◆ **Work order**:
Go through the listing below and return each line that includes "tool".
[[ Stored data, beginning ]]
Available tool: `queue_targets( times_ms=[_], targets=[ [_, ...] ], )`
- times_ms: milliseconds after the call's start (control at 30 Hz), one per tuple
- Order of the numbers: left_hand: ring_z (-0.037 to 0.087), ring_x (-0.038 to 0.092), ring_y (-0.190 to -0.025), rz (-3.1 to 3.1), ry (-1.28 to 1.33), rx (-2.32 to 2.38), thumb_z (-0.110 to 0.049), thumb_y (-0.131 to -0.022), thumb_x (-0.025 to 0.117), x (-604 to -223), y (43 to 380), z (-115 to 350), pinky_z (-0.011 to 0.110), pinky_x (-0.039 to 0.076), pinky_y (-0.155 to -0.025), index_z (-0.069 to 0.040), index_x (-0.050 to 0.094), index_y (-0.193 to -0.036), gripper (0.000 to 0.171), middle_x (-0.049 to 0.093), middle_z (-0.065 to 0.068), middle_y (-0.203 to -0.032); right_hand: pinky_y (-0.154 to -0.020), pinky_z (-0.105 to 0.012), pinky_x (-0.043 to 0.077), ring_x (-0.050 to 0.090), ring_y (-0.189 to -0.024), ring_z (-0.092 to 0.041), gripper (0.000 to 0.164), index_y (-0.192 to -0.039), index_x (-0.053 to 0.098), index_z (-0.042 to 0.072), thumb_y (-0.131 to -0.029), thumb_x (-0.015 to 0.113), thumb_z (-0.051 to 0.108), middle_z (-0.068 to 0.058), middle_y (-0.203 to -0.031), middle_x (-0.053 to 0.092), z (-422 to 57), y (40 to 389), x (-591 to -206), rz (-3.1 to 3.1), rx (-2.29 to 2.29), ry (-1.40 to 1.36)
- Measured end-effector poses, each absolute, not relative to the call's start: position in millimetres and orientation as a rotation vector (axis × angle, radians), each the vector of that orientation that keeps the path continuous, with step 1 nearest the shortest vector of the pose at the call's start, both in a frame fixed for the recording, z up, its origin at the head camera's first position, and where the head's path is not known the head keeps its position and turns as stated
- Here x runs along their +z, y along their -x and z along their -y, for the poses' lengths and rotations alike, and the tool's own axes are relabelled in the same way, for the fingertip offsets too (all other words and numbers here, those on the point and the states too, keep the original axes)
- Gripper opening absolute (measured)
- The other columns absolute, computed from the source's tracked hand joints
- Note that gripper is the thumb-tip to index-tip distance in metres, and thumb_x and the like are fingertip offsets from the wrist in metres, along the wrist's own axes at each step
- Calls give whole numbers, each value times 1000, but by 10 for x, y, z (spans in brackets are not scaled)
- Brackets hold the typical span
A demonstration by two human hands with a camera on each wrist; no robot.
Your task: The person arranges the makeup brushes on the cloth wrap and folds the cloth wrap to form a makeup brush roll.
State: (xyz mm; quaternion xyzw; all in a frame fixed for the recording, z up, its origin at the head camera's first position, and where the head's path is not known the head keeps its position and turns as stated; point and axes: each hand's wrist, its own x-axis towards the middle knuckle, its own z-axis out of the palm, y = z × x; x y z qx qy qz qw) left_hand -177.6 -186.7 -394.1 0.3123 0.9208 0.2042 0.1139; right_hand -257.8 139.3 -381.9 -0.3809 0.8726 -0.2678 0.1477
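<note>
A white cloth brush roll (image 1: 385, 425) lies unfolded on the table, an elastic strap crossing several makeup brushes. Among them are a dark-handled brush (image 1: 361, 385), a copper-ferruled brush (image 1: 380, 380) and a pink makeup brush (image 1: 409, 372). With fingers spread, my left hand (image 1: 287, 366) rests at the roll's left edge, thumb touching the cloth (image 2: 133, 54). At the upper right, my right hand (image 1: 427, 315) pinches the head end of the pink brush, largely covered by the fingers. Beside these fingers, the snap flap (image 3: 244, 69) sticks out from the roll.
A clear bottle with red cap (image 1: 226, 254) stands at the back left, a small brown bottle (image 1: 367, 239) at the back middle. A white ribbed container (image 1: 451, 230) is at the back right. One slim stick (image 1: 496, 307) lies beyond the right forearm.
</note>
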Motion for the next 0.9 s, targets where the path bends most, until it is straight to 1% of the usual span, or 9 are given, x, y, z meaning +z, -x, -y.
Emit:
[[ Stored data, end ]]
◆ **Reply**:
Available tool: `queue_targets( times_ms=[_], targets=[ [_, ...] ], )`
- Here x runs along their +z, y along their -x and z along their -y, for the poses' lengths and rotations alike, and the tool's own axes are relabelled in the same way, for the fingertip offsets too (all other words and numbers here, those on the point and the states too, keep the original axes)

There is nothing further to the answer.